Sorted the columns by mindate and then id. After that added two columns of features , one by shift of one row and one as it is . 

In [None]:
minmaxfeatures.sort_values(by=['mindate', 'Id'], inplace=True)
minmaxfeatures['min_Id_rev'] = -minmaxfeatures.Id.diff().shift(-1)
minmaxfeatures['min_Id'] = minmaxfeatures.Id.diff()

In [None]:
cols = [['Id']+date_cols,num_feats]

In [None]:
traindata = None
testdata = None

allocated two arrays conatining all testing and training zip folders respectively 

In [None]:
trainfiles = ['train_date.csv.zip','train_numeric.csv.zip']
testfiles = ['test_date.csv.zip','test_numeric.csv.zip']

In [None]:
for i,f in enumerate(trainfiles):
    
    subset = None
    
    for chunk in pd.read_csv('../input/bosch-production-line-performance/' + f,usecols=cols[i],chunksize=100000,low_memory=False):
        subset = pd.concat([subset, chunk])
    
    if traindata is None:
        traindata = subset.copy()
    else:
        traindata = pd.merge(traindata, subset.copy(), on="Id")
        
del subset,chunk
gc.collect()
del cols[1][-1]

In [None]:
for i, f in enumerate(testfiles):
    subset = None
    
    for chunk in pd.read_csv('../input/bosch-production-line-performance/' + f,usecols=cols[i],chunksize=100000,low_memory=False):
        subset = pd.concat([subset, chunk])
        
    if testdata is None:
        testdata = subset.copy()
    else:
        testdata = pd.merge(testdata, subset.copy(), on="Id")
    
del subset,chunk
gc.collect()

merged our train and test dataframes with two other dataframes features and data by comparing the ids

In [None]:
traindata = traindata.merge(minmaxfeatures, on='Id')
traindata = traindata.merge(data, on='Id')
testdata = testdata.merge(minmaxfeatures, on='Id')
testdata = testdata.merge(data, on='Id')

In [None]:
del minmaxfeatures,data
gc.collect()

In [None]:
traindata

In [None]:
testdata

filled all rows with value null or undefined or NAN with '0'

In [None]:
traindata.fillna(value=0,inplace=True)
testdata.fillna(value=0,inplace=True)

In [None]:
np.set_printoptions(suppress=True)

In [None]:
import gc

rearranged the failure and non - failure components and stored all in single dataframe total

In [None]:
total = traindata[traindata['Response']==0].sample(frac=1).head(400000)
total = pd.concat([total,traindata[traindata['Response']==1]]).sample(frac=1)

In [None]:
from sklearn.model_selection import train_test_split

initialising the input and output dataframe

In [None]:
X,y = total.drop(['Response','Id'],axis=1),total['Response']

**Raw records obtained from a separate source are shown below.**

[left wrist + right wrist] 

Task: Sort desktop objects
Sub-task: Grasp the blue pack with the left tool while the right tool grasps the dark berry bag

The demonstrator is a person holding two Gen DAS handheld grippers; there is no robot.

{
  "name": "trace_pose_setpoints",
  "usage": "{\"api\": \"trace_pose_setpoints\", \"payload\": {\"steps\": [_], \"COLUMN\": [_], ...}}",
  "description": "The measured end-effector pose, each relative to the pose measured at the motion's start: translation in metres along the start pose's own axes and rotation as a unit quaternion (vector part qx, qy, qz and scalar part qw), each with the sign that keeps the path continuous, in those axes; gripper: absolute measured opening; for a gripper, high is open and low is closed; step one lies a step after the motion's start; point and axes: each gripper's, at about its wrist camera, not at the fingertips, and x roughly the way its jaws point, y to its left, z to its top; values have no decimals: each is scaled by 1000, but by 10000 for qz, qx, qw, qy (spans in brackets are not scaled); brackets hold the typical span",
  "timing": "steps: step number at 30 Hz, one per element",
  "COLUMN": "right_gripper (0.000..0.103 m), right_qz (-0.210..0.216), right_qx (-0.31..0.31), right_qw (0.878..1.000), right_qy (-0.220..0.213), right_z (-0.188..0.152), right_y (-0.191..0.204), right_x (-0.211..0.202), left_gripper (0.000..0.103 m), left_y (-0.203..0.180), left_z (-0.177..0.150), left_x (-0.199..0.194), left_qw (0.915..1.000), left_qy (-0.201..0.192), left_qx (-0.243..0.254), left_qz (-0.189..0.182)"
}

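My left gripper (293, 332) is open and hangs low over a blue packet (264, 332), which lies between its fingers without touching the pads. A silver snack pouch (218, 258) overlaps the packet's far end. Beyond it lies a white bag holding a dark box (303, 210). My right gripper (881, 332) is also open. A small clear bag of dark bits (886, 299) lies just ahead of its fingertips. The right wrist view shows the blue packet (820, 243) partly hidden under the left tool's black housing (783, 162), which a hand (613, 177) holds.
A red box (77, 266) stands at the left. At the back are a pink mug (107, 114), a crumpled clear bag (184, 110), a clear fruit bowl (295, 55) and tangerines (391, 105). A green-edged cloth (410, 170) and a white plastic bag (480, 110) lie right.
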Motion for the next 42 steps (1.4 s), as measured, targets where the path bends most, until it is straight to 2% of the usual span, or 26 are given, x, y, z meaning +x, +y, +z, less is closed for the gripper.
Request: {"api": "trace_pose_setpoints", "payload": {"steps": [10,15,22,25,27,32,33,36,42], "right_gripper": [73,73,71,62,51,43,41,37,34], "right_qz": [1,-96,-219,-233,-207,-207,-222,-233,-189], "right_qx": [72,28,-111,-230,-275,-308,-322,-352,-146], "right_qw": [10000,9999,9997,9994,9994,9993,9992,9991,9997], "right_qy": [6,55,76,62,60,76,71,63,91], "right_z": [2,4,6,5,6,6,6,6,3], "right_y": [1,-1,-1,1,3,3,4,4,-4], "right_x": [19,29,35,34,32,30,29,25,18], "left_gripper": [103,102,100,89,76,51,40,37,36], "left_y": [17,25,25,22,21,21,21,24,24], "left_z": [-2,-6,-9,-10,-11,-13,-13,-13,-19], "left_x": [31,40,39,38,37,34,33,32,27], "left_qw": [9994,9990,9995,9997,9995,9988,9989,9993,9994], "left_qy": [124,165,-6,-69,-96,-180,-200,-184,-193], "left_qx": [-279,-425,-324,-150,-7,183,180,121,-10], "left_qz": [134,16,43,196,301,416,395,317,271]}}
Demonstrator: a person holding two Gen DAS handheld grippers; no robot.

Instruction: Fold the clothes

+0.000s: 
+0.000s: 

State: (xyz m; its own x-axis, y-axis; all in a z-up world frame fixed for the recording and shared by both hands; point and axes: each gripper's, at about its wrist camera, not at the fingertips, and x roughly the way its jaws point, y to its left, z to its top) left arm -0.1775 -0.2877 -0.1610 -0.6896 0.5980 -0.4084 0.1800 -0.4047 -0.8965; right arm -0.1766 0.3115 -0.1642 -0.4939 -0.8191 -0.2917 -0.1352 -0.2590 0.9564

Spilt the data in ratio ( 7/3) i.e. 30% test and 70 % train 

In [None]:
X_train, X_test, y_train, y_test = train_test_split(X, y, test_size=0.3, random_state=42,stratify=y)

# MODELLING

Importing all the models decided to use for training and testing 

In [None]:
from sklearn.ensemble import RandomForestClassifier
from sklearn.ensemble import AdaBoostClassifier
from sklearn.ensemble import BaggingClassifier

appended all models in a single array  , n_estimators represent the no. of rows in subsets that will be created , the hyperparameters defined within models are set by hit and trial method .  All the predicted values are stored in ypredicted array . and MCC error function is used to see the accuracy achieveable . 

In [None]:
 # models selected for testing 
def get_models():
	models = list()
	models.append(AdaBoostClassifier(n_estimators=500,random_state=11))
	models.append(BaggingClassifier(n_estimators=500,n_jobs=-1,verbose=1,random_state=11))
	models.append(RandomForestClassifier(n_estimators=500,n_jobs=-1,verbose=1,random_state=11))
	return models 

# loading the models 
models = get_models()

#fit the models according to training dataset  
#create loaded_models folder in google collab 
def fit_base_models(X_train , y_train , models):
	for model in models:
		model.fit(X_train, y_train) 


fit_base_models(X_train , y_train , models) 
from sklearn.metrics import matthews_corrcoef

# storing the predicted values by each model in given array and printing the rmse ( error)
ypredicted = []
def evaluate_models(X_test, y_test, models):
    for model in models:
        yhat = model.predict(X_test) 
        print(model)
        ypredicted.append(yhat)
        mcc = matthews_corrcoef(y_test, yhat)
        print('%s: MCC %.3f' % (model.__class__.__name__, mcc))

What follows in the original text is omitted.